Work required –
Go through the entries, filter for the word "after", and copy every line that has it.

[Available data]

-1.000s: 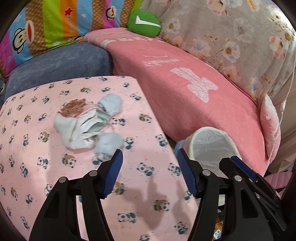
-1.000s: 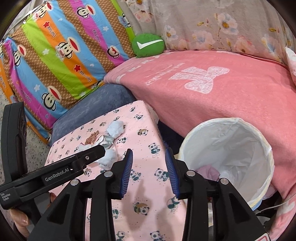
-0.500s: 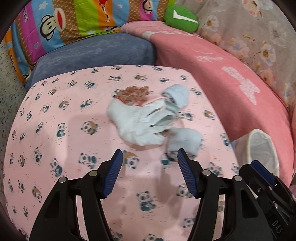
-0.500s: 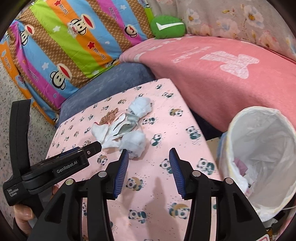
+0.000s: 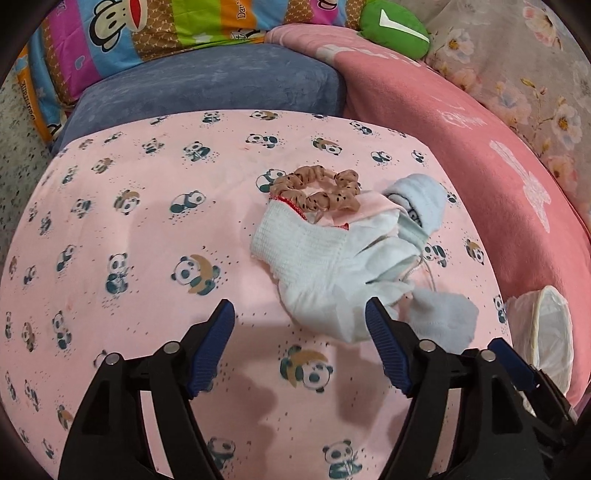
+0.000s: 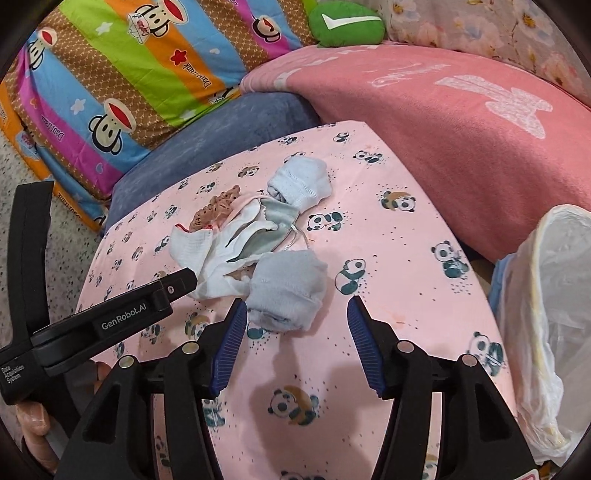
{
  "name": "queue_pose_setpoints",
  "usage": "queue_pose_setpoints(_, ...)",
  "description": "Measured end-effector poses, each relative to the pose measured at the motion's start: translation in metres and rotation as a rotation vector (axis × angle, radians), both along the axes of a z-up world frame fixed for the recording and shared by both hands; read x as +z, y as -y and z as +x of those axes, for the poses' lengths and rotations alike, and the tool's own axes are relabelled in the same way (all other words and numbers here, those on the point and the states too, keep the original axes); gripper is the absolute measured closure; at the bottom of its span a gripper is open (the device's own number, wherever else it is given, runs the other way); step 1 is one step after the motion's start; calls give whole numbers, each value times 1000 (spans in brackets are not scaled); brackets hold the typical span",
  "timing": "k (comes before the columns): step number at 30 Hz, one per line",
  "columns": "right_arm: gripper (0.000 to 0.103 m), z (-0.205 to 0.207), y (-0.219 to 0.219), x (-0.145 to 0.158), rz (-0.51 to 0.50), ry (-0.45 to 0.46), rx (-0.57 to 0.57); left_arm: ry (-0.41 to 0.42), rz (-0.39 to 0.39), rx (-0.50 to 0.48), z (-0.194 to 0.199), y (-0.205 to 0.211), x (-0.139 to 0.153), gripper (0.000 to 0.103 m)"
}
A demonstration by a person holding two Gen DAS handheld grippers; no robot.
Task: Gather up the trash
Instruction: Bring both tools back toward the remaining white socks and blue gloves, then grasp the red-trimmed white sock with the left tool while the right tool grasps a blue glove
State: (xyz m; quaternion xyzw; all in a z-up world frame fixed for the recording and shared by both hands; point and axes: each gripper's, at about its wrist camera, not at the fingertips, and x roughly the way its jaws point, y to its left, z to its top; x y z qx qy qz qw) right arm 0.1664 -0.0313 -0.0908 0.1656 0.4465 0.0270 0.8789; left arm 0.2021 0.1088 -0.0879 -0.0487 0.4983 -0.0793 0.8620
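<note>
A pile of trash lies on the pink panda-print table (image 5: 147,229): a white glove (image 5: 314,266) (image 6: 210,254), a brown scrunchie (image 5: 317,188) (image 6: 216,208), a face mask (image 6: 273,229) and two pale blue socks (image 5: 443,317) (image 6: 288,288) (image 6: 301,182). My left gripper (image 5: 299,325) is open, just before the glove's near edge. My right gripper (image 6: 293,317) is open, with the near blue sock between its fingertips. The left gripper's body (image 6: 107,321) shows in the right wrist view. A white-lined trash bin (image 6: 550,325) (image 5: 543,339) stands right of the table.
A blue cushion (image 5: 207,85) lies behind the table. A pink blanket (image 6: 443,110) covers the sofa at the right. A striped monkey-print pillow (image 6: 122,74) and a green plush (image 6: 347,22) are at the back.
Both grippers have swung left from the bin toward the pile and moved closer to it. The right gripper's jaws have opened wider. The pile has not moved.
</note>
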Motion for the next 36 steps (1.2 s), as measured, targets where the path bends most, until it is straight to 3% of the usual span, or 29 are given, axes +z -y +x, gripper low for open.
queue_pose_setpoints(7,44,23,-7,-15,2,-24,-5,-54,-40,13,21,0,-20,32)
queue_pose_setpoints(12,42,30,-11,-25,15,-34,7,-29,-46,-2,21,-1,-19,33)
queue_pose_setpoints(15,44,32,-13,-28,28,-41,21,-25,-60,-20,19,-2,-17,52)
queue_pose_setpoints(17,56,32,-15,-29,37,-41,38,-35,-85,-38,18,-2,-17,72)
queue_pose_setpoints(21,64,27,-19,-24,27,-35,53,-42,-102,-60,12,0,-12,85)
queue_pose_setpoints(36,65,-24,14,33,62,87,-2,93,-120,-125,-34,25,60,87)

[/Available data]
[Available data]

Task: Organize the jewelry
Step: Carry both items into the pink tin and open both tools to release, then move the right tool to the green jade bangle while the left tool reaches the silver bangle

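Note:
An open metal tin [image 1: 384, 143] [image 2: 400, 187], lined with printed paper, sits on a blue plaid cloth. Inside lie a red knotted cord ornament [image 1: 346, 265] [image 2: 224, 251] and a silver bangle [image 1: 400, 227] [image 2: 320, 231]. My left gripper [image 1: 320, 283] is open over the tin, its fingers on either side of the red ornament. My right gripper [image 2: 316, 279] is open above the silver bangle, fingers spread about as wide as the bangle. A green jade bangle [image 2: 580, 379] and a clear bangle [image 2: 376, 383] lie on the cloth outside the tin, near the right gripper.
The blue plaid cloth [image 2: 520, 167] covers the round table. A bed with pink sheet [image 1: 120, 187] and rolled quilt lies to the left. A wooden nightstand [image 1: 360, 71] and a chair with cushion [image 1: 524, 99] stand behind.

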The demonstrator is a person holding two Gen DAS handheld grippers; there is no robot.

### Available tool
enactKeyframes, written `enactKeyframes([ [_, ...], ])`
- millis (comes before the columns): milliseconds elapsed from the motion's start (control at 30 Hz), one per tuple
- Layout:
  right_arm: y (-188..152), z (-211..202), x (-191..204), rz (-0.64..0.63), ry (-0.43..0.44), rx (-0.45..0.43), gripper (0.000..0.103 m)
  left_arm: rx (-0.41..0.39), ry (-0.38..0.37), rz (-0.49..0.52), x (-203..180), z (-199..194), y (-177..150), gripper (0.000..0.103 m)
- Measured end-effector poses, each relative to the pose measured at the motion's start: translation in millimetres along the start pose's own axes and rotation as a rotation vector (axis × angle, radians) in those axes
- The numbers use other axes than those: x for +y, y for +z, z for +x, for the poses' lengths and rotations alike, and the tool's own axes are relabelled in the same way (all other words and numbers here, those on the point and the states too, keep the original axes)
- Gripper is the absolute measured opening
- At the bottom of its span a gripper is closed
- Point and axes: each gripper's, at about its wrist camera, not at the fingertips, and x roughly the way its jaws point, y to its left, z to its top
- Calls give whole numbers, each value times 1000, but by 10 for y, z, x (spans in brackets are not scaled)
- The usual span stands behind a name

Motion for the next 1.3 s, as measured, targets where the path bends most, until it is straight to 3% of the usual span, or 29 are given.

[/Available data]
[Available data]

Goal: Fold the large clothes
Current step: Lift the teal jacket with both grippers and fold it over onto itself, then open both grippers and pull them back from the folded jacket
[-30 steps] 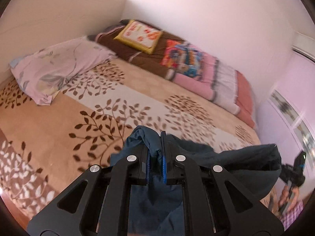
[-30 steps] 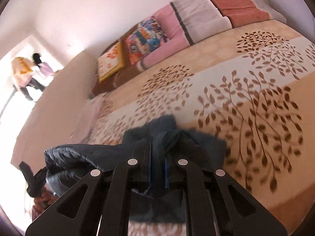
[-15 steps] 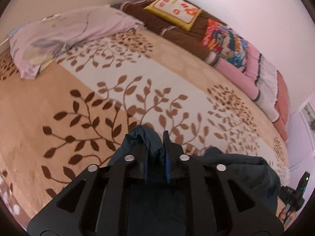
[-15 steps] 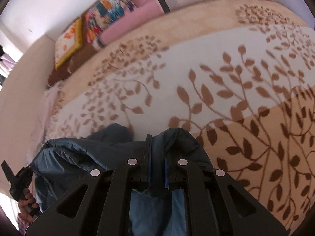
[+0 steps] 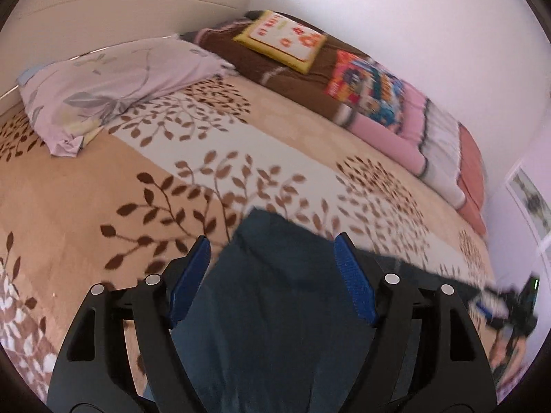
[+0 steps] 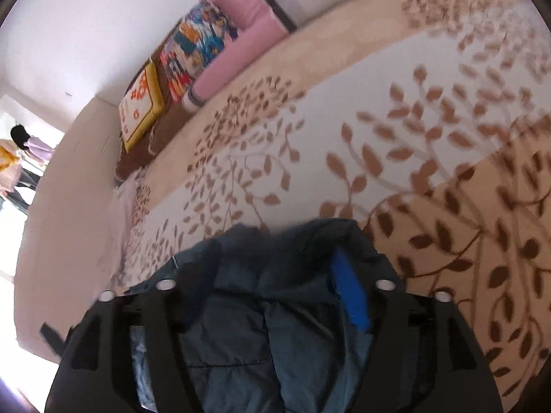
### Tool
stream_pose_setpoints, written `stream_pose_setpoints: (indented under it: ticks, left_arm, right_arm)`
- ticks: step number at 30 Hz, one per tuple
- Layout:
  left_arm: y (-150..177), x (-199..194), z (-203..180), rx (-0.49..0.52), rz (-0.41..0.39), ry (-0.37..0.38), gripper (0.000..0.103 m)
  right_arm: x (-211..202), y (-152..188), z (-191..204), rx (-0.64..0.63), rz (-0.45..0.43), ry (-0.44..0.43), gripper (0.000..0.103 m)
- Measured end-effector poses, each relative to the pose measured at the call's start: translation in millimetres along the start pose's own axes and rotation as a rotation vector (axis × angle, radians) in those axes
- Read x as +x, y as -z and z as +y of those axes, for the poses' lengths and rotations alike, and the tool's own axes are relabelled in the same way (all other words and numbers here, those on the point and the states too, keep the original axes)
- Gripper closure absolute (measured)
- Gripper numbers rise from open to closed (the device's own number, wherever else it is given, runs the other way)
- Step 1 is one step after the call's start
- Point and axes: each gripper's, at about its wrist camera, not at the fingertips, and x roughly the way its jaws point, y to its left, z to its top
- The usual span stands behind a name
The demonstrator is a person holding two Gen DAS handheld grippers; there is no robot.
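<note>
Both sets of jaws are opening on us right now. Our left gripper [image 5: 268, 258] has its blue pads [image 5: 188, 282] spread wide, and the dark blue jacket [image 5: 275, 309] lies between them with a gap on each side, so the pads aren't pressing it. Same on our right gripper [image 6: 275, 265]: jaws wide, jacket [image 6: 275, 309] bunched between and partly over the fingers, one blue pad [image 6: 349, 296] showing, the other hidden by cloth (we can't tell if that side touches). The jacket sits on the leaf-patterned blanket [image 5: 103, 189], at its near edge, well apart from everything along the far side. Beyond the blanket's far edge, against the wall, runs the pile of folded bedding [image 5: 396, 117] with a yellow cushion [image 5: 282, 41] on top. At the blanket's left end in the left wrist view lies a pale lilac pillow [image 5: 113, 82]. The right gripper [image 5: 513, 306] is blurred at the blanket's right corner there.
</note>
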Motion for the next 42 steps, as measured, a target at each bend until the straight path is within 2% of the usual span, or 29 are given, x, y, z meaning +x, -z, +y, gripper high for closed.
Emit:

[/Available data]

Output of the task –
  "description": "Measured end-effector poses, each relative to the pose measured at the motion's start: translation in metres and rotation as a rotation vector (axis × angle, radians), both along the axes of a z-up world frame fixed for the recording and shared by both hands; read x as +z, y as -y and z as +x of those axes, for the poses' lengths and rotations alike, and the tool's own axes are relabelled in the same way (all other words and numbers here, those on the point and the states too, keep the original axes); gripper is the absolute measured closure; at the bottom of its span a gripper is open (the device's own number, wherever else it is given, runs the other way); step 1 is one step after the motion's start; calls give whole numbers, each value times 1000 (spans in brackets are not scaled); brackets hold the typical span",
- Step 1 is one step after the call's start

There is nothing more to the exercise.